Üniversiteye başladığım 1973 yılında, her evde buzdolabı ve çamaşır makinesi yoktu. Telli dolaplarda yemekler muhafaza edilir, büyük kazanlarda çamaşırlar yıkanırdı. Rahmetli annem de kazanlarda çamaşırlarımızı yıkar, telli dolaplarda yemeklerimizi muhafaza ederdi.

Ben de üniversiteyi kazanmış, eğitime başlamış, Kredi Yurtlar Kurumu’ndan da kredi almaya hak kazanmıştım. Toplu aldığım öğrenim kredisini bankadan alıp, akşam eve geldiğimde babama, anneme çamaşır makinesi ve buzdolabı almak istediğimi söyledim. Babam gülümser gibi baktı ve bir şey söylemedi. Ertesi gün evimize babam, buzdolabı ve çamaşır makinesi alıp, getirmişti.

Ben de; “Birlikte alacaktık, bende parasını ödeyecektim, sen neden hızlı hareket ettin” dedim. Babam; “Babaya babalık yapılmaz” diyerek devam etti. “Bizim çamaşır makinesi ve buzdolabı almamamız maddi imkânsızlığımızdan değildi senin okumana öncelik vermemizdi. Şimdi anlaşılıyor ki, sen artık kendi ayaklarının üzerinde duruyorsun. Aldığın öğrenim kredisi sana böyle bir cesareti veriyor. O halde bizim de artık evimize buzdolabı, çamaşır makinesi alma vakti geldi diye düşündük.”

Babamın bu sözleri üzerine o gün yaşadığım mahcubiyeti unutamam.

Anne ve babamın benim için yaptığı fedakârlıkların farkında, onlara yardımcı olmak niyetiyle arzu ettiğim bir isteğim karşısında aldığım cevap bana unutamadığım bir hayat dersi oldu.

Babam, eğitim için aldığım kredinin her kuruşunu eğitimim için harcamam, evimiz için yapılacak ve alınacak her şeyin kendisine ait olduğunu, “babaya babalık yapılmaz” diyerek, beni haddimi bilme ve sorumluluklarım konusunda usulünce uyarıyordu.

Babam, ailemizin geçimini, benim ve kız kardeşimin eğitim ihtiyaçlarını kendi alın teri emeği karşılığı kazancı ile karşılarken, ben üniversite eğitimi için aldığım devlet kredisinden aldığım cesaretle, iyi niyetle olsa bile elime geçen paranın kaynağını ve amacını düşünmeden hareket etmiştim.
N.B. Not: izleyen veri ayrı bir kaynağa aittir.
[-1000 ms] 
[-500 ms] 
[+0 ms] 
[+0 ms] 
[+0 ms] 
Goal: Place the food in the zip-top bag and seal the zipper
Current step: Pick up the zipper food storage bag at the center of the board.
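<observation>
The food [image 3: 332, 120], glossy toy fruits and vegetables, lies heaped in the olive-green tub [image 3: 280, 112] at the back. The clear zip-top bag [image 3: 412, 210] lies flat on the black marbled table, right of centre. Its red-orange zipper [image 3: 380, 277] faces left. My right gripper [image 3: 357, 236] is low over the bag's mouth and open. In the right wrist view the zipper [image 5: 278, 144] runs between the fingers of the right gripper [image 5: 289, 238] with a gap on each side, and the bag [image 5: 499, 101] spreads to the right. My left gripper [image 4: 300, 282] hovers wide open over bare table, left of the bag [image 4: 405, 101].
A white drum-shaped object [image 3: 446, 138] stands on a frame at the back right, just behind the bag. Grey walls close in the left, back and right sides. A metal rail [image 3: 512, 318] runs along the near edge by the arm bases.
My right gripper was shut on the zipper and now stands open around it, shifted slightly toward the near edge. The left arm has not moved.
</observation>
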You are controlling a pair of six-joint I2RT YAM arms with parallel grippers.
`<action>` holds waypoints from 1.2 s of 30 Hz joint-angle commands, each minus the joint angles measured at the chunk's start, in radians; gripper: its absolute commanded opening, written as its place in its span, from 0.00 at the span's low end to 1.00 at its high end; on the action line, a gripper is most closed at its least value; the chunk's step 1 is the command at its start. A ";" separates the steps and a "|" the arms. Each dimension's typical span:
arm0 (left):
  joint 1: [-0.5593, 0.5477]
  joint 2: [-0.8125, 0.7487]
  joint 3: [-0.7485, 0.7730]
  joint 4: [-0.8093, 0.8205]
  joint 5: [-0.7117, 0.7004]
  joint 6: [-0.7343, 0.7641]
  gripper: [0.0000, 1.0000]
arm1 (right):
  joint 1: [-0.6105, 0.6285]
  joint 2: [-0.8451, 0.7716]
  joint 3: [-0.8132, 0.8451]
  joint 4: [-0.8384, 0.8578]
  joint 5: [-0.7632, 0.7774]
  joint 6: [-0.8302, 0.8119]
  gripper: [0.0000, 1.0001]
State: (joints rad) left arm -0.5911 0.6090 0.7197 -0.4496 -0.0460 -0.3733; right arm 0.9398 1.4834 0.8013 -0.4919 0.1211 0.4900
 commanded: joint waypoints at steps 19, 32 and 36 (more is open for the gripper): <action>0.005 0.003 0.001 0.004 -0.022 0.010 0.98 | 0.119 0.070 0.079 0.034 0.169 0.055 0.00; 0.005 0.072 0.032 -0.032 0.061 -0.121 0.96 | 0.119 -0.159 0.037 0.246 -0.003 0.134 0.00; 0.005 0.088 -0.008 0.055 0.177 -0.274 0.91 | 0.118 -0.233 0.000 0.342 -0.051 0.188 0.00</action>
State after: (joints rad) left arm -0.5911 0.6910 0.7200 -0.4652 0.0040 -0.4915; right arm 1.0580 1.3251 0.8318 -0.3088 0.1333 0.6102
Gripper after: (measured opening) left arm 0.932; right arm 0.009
Ailem ve devletin sağladığı imkânlarla eğitimimi tamamlama, iş ve meslek sahibi olup, sonra kendi kazancımla aileme ve ülkeme olan sorumluluklarımı yerine getirme konusunda babamın sözleri bana ders olmuştu.

O gün babamın verdiği bu ders, bana bugünler için şunu öğretti.

Analar ve babalar için evlatları, aile ve ülkesinin geleceği için umuttur, umudu yetiştirmektir.

Koşullar ne olursa olsun, her ana, her babanın gönlünden geçen, elinden gelen budur.

Atamızın bizlere emaneti bu Cumhuriyetin evlatları olarak bize düşen sorumluluk ise umudu yaşatmak, yarının insanı olmaktır!..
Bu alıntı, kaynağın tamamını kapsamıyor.